Leaving the pictures aside, write out the whole listing below exactly.

───── Data for analysis ─────

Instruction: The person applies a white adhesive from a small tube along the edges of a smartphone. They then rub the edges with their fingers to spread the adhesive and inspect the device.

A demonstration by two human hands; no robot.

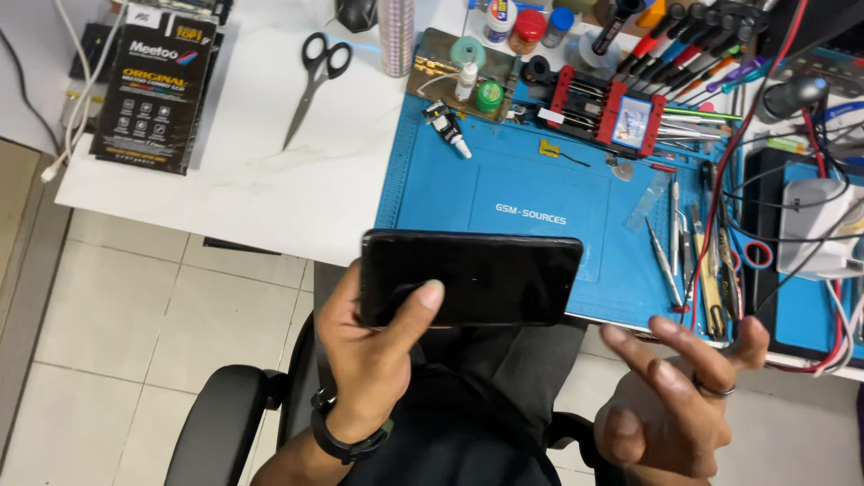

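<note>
**Phone held over lap, one-handed**

Nearest to my view: left hand [378, 346] and right hand [670, 396], both low in frame over the dark trousers and the black chair arm [220, 418]. Left grip is clamped on the black phone [472, 279]: thumb across the glass near its left end, fingers behind it where I cannot see them. Right grip is apart and empty, fingers spread loosely, a ring on one, just off the phone's lower right corner and not touching it.

Location: phone hangs in the air just in front of the bench edge, overlapping the near border of the blue mat [531, 193], above the lap and the tiled floor [117, 315].

Orientation: long axis runs left to right across the frame, roughly parallel to the bench edge; dark screen faces up toward me. Which end is the top I cannot tell.

Risk, my judgement: hold sits at one end only, so the free right end could sag and slip from the thumb; a drop would land on lap or tile. Tweezers [664, 261] lie close by on the mat
</note>
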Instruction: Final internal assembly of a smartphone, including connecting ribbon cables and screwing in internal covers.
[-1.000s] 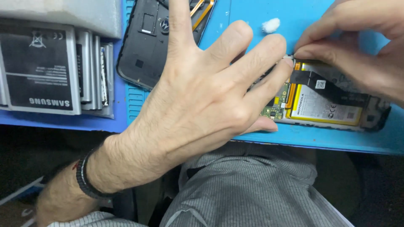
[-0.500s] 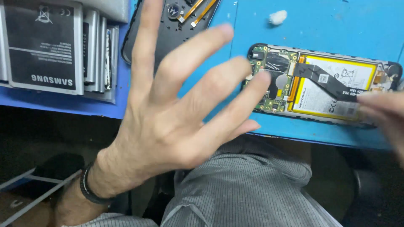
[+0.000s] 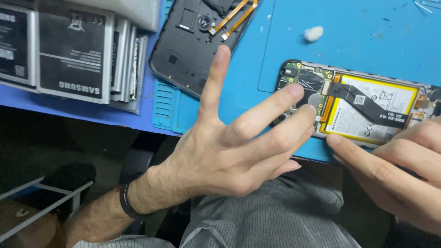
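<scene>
Our left hand (image 3: 220, 160) hovers wide open, holding nothing; our right hand (image 3: 395, 170) should steady the opened phone (image 3: 358, 108) gently by its edge.

Batteries (image 3: 73, 50): flat grey phone batteries, stacked on edge in a row, far left, on the darker blue surface.
Back cover (image 3: 193, 41): black phone shell, inner side up, tilted, lying across the left edge of the mat.
Flex cables (image 3: 232, 16): two orange ribbons running off the shell's top end.
Mat (image 3: 358, 41): bright blue work mat, ribbed slots at its left border.
White wad (image 3: 313, 33): small fluffy lump, alone on the mat, upper middle.
Trousers (image 3: 275, 216): grey ribbed cloth, below the bench edge.
</scene>
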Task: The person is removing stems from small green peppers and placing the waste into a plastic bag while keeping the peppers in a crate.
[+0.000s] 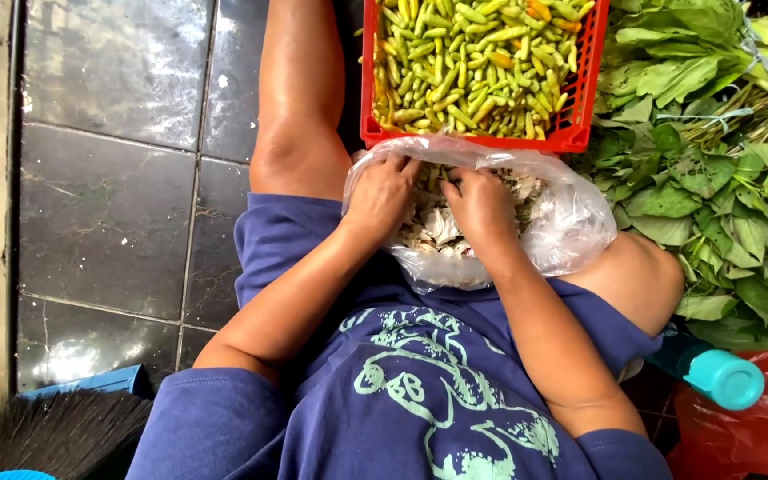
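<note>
Both forearms reach forward over the lap, the left hand (382,197) and right hand (482,209) curled inside a clear plastic bag (571,222), fingers pinching small green chilies (433,178) there. Beyond it sits a red crate (571,133) of chilies, with leafy greens (722,196) and a teal bottle cap (724,379) on the right.

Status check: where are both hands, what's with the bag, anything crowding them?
Left hand and right hand both inside clear plastic bag on lap, fingers curled among pale scraps. Red crate of green chilies butts the bag's far edge. Leafy greens alongside.
</note>
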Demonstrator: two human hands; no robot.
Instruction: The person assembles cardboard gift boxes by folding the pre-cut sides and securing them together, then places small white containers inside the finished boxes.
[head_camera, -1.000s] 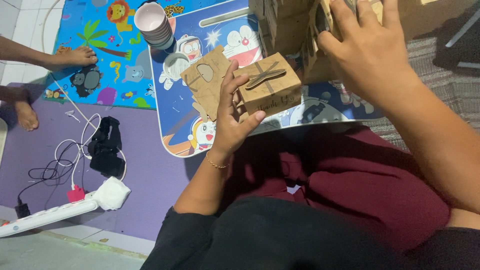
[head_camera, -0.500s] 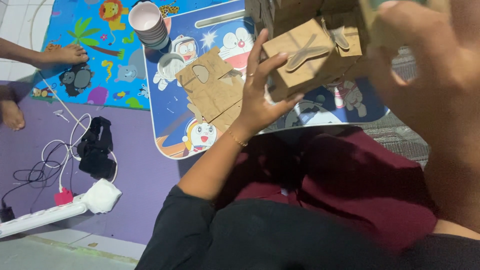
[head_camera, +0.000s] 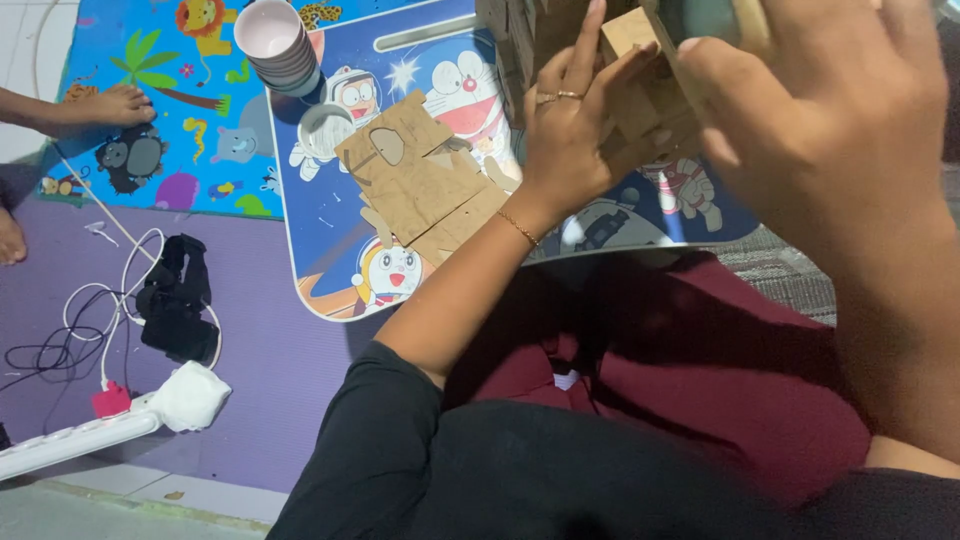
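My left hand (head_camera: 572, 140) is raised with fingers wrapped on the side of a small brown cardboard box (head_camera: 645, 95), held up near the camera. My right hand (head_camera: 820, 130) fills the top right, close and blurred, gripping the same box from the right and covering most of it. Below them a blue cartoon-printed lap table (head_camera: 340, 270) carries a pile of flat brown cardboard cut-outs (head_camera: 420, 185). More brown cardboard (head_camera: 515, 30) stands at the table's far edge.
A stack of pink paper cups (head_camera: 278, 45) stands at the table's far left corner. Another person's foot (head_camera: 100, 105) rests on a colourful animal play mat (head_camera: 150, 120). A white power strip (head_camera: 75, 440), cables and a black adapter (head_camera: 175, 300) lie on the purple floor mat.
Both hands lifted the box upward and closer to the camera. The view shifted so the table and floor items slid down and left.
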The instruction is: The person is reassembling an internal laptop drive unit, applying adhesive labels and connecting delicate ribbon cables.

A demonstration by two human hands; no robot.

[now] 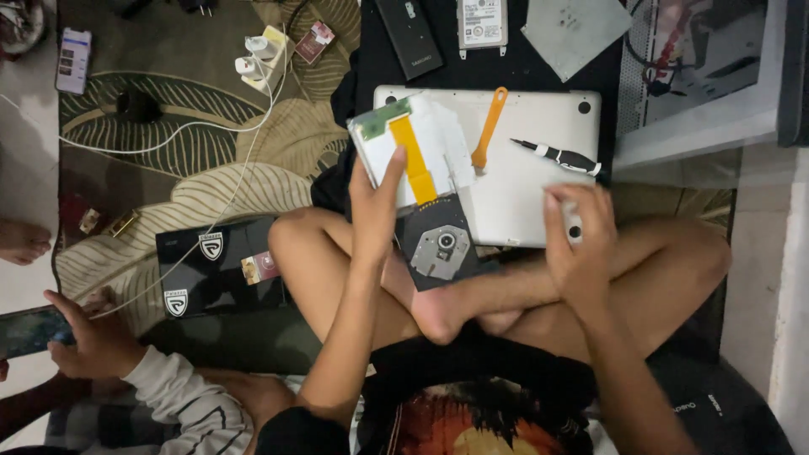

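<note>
At the far left a co-worker's hand (88, 337) in a striped sleeve holds a phone (29, 330), apart from the person's own hands. Beside it a black closed laptop (221, 268) with shield-shaped stickers lies on the leaf-patterned rug (160, 135), and a white cable (211, 160) runs across the rug up to a white power strip (263, 57).

The person sits cross-legged on the floor. The left hand (373, 215) is raised, fingers and thumb closed around the lower edge of a white drive caddy (404, 152) with a green circuit strip along its top and an orange ribbon cable (415, 162) down its face; the caddy is tilted and held just above the left edge of the silver laptop (522, 181), which lies bottom-up across the person's legs. Under the caddy, a dark optical drive (438, 248) rests flat against the shin.

On the silver laptop lie an orange plastic pry tool (489, 126) and, to its right, a small black screwdriver (563, 157). The right hand (577, 240) rests at the laptop's lower right corner with fingers curled; it seems to pinch something small and white, though the view is too poor to say what.

Above the laptop, on black cloth, are a black drive enclosure (409, 35), a bare hard drive (482, 24) and a grey sheet (575, 29).
</note>
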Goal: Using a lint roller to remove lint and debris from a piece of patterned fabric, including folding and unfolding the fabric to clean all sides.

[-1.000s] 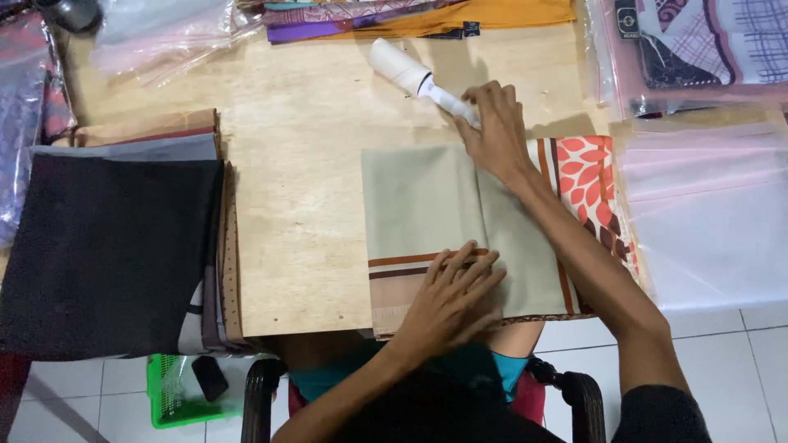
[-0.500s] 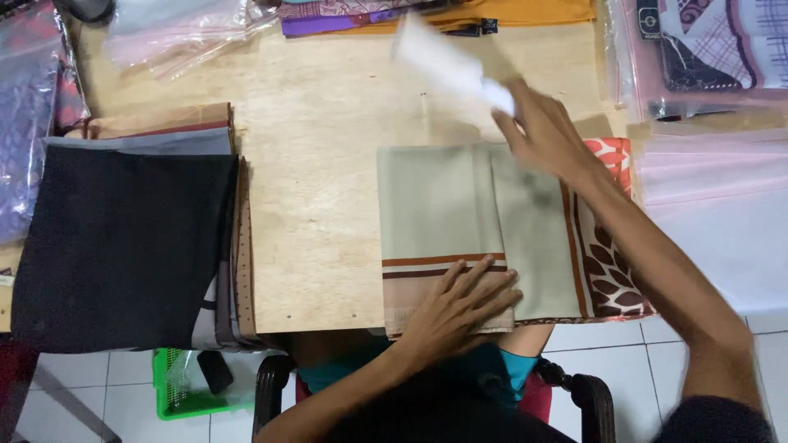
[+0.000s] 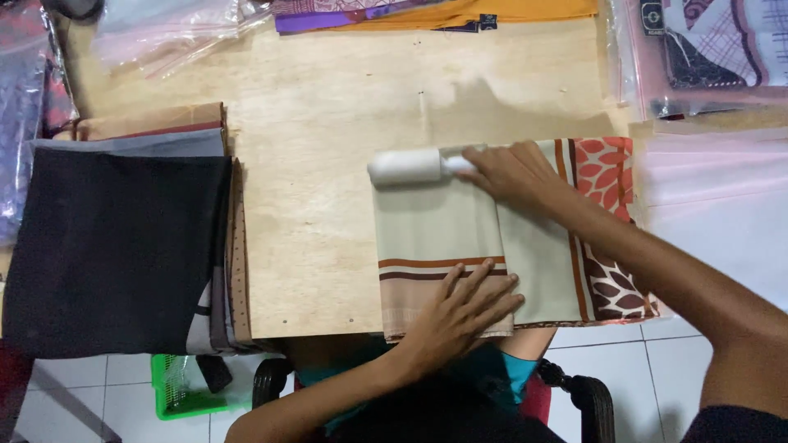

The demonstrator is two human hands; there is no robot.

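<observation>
A folded beige cloth (image 3: 435,230) with brown stripes and an orange leaf-patterned edge lies on the wooden table (image 3: 328,123), near its front edge. My left hand (image 3: 460,316) presses flat on the cloth's lower striped part, fingers spread. My right hand (image 3: 513,172) grips the handle of a white lint roller (image 3: 406,166). The roller lies across the cloth's top edge, pointing left.
A stack of folded fabrics topped by a black one (image 3: 115,246) sits at the left. Clear plastic bags (image 3: 164,33) and packaged fabrics (image 3: 706,49) line the back and right. A green basket (image 3: 185,385) stands on the tiled floor below.
My right hand lifted the lint roller off the table, swung it through the air and brought it down onto the cloth's top edge. My left hand stayed pressed on the cloth.
</observation>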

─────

Answer for the task
Instruction: The person applies a white adhesive from a small tube along the edges of a smartphone. They then rub the edges with their fingers to spread the adhesive and inspect the device.

A demonstration by two human hands; no robot.


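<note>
**Phone held over lap, one-handed**

Nearest to my view: left hand [378, 346] and right hand [670, 396], both low in frame over the dark trousers and the black chair arm [220, 418]. Left grip is clamped on the black phone [472, 279]: thumb across the glass near its left end, fingers behind it where I cannot see them. Right grip is apart and empty, fingers spread loosely, a ring on one, just off the phone's lower right corner and not touching it.

Location: phone hangs in the air just in front of the bench edge, overlapping the near border of the blue mat [531, 193], above the lap and the tiled floor [117, 315].

Orientation: long axis runs left to right across the frame, roughly parallel to the bench edge; dark screen faces up toward me. Which end is the top I cannot tell.

Risk, my judgement: hold sits at one end only, so the free right end could sag and slip from the thumb; a drop would land on lap or tile. Tweezers [664, 261] lie close by on the mat
</note>
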Instruction: Final internal assembly of a smartphone, including connecting ribbon cables and screwing in internal covers.
[-1.000s] 
[-0.500s] 
[+0.000s] 
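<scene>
Our left hand (image 3: 220, 160) hovers wide open, holding nothing; our right hand (image 3: 395, 170) should steady the opened phone (image 3: 358, 108) gently by its edge.

Batteries (image 3: 73, 50): flat grey phone batteries, stacked on edge in a row, far left, on the darker blue surface.
Back cover (image 3: 193, 41): black phone shell, inner side up, tilted, lying across the left edge of the mat.
Flex cables (image 3: 232, 16): two orange ribbons running off the shell's top end.
Mat (image 3: 358, 41): bright blue work mat, ribbed slots at its left border.
White wad (image 3: 313, 33): small fluffy lump, alone on the mat, upper middle.
Trousers (image 3: 275, 216): grey ribbed cloth, below the bench edge.
</scene>
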Task: The person is removing stems from small green peppers and placing the waste into a plastic bag while keeping the peppers in a crate.
[+0.000s] 
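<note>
Both forearms reach forward over the lap, the left hand (382,197) and right hand (482,209) curled inside a clear plastic bag (571,222), fingers pinching small green chilies (433,178) there. Beyond it sits a red crate (571,133) of chilies, with leafy greens (722,196) and a teal bottle cap (724,379) on the right.

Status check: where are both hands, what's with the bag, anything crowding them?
Left hand and right hand both inside clear plastic bag on lap, fingers curled among pale scraps. Red crate of green chilies butts the bag's far edge. Leafy greens alongside.
</note>
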Demonstrator: two human hands; no robot.
Instruction: The person assembles cardboard gift boxes by folding the pre-cut sides and securing them together, then places small white containers inside the finished boxes.
[head_camera, -1.000s] 
[head_camera, -0.500s] 
[head_camera, +0.000s] 
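My left hand (head_camera: 572, 140) is raised with fingers wrapped on the side of a small brown cardboard box (head_camera: 645, 95), held up near the camera. My right hand (head_camera: 820, 130) fills the top right, close and blurred, gripping the same box from the right and covering most of it. Below them a blue cartoon-printed lap table (head_camera: 340, 270) carries a pile of flat brown cardboard cut-outs (head_camera: 420, 185). More brown cardboard (head_camera: 515, 30) stands at the table's far edge.
A stack of pink paper cups (head_camera: 278, 45) stands at the table's far left corner. Another person's foot (head_camera: 100, 105) rests on a colourful animal play mat (head_camera: 150, 120). A white power strip (head_camera: 75, 440), cables and a black adapter (head_camera: 175, 300) lie on the purple floor mat.
Both hands lifted the box upward and closer to the camera. The view shifted so the table and floor items slid down and left.
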The instruction is: The person is reassembling an internal laptop drive unit, applying adhesive labels and connecting delicate ribbon cables.

A demonstration by two human hands; no robot.

[now] 

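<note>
At the far left a co-worker's hand (88, 337) in a striped sleeve holds a phone (29, 330), apart from the person's own hands. Beside it a black closed laptop (221, 268) with shield-shaped stickers lies on the leaf-patterned rug (160, 135), and a white cable (211, 160) runs across the rug up to a white power strip (263, 57).

The person sits cross-legged on the floor. The left hand (373, 215) is raised, fingers and thumb closed around the lower edge of a white drive caddy (404, 152) with a green circuit strip along its top and an orange ribbon cable (415, 162) down its face; the caddy is tilted and held just above the left edge of the silver laptop (522, 181), which lies bottom-up across the person's legs. Under the caddy, a dark optical drive (438, 248) rests flat against the shin.

On the silver laptop lie an orange plastic pry tool (489, 126) and, to its right, a small black screwdriver (563, 157). The right hand (577, 240) rests at the laptop's lower right corner with fingers curled; it seems to pinch something small and white, though the view is too poor to say what.

Above the laptop, on black cloth, are a black drive enclosure (409, 35), a bare hard drive (482, 24) and a grey sheet (575, 29).
</note>
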Goal: Using a lint roller to remove lint and debris from a piece of patterned fabric, including folding and unfolding the fabric to clean all sides.

[-1.000s] 
[-0.500s] 
[+0.000s] 

The demonstrator is two human hands; there is no robot.

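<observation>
A folded beige cloth (image 3: 435,230) with brown stripes and an orange leaf-patterned edge lies on the wooden table (image 3: 328,123), near its front edge. My left hand (image 3: 460,316) presses flat on the cloth's lower striped part, fingers spread. My right hand (image 3: 513,172) grips the handle of a white lint roller (image 3: 406,166). The roller lies across the cloth's top edge, pointing left.
A stack of folded fabrics topped by a black one (image 3: 115,246) sits at the left. Clear plastic bags (image 3: 164,33) and packaged fabrics (image 3: 706,49) line the back and right. A green basket (image 3: 185,385) stands on the tiled floor below.
My right hand lifted the lint roller off the table, swung it through the air and brought it down onto the cloth's top edge. My left hand stayed pressed on the cloth.
</observation>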

Now the exercise is complete.